▶ _PROBLEM TO SOLVE_
What you return should match the data exactly, from the first line to the last.

>>>

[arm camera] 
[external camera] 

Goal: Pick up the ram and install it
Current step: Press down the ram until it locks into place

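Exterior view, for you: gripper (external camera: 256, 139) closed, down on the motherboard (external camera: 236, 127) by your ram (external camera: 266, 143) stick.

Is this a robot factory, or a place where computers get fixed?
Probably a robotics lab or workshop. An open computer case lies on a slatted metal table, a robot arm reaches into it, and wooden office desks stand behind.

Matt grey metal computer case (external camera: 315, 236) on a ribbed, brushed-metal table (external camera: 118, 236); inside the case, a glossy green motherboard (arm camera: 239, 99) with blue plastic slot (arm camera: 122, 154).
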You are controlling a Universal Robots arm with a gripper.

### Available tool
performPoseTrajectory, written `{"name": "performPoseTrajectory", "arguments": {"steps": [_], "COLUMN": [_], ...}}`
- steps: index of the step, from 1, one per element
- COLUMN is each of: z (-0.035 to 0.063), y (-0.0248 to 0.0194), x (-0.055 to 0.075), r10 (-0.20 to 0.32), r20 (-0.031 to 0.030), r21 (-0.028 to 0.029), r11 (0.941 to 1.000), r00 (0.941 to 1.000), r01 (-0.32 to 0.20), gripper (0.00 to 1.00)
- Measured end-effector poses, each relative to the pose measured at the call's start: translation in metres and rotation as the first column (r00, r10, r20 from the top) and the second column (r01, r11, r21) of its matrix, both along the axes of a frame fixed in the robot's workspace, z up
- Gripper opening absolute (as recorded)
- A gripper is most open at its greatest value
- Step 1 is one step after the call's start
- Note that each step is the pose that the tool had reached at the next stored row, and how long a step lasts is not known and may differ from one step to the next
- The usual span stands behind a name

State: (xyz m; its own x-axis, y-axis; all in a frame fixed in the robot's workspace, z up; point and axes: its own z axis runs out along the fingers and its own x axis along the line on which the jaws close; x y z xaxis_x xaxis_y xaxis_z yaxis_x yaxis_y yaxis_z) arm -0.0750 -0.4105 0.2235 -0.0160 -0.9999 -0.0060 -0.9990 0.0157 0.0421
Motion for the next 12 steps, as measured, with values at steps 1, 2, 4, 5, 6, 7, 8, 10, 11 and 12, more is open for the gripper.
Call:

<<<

▶ _COMPLETED EXERCISE_
[arm camera] 
[external camera] 

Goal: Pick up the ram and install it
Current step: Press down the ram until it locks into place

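Exterior view, for you: gripper (external camera: 256, 139) closed, down on the motherboard (external camera: 236, 127) by your ram (external camera: 266, 143) stick.

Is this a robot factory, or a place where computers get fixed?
Probably a robotics lab or workshop. An open computer case lies on a slatted metal table, a robot arm reaches into it, and wooden office desks stand behind.

Matt grey metal computer case (external camera: 315, 236) on a ribbed, brushed-metal table (external camera: 118, 236); inside the case, a glossy green motherboard (arm camera: 239, 99) with blue plastic slot (arm camera: 122, 154).
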You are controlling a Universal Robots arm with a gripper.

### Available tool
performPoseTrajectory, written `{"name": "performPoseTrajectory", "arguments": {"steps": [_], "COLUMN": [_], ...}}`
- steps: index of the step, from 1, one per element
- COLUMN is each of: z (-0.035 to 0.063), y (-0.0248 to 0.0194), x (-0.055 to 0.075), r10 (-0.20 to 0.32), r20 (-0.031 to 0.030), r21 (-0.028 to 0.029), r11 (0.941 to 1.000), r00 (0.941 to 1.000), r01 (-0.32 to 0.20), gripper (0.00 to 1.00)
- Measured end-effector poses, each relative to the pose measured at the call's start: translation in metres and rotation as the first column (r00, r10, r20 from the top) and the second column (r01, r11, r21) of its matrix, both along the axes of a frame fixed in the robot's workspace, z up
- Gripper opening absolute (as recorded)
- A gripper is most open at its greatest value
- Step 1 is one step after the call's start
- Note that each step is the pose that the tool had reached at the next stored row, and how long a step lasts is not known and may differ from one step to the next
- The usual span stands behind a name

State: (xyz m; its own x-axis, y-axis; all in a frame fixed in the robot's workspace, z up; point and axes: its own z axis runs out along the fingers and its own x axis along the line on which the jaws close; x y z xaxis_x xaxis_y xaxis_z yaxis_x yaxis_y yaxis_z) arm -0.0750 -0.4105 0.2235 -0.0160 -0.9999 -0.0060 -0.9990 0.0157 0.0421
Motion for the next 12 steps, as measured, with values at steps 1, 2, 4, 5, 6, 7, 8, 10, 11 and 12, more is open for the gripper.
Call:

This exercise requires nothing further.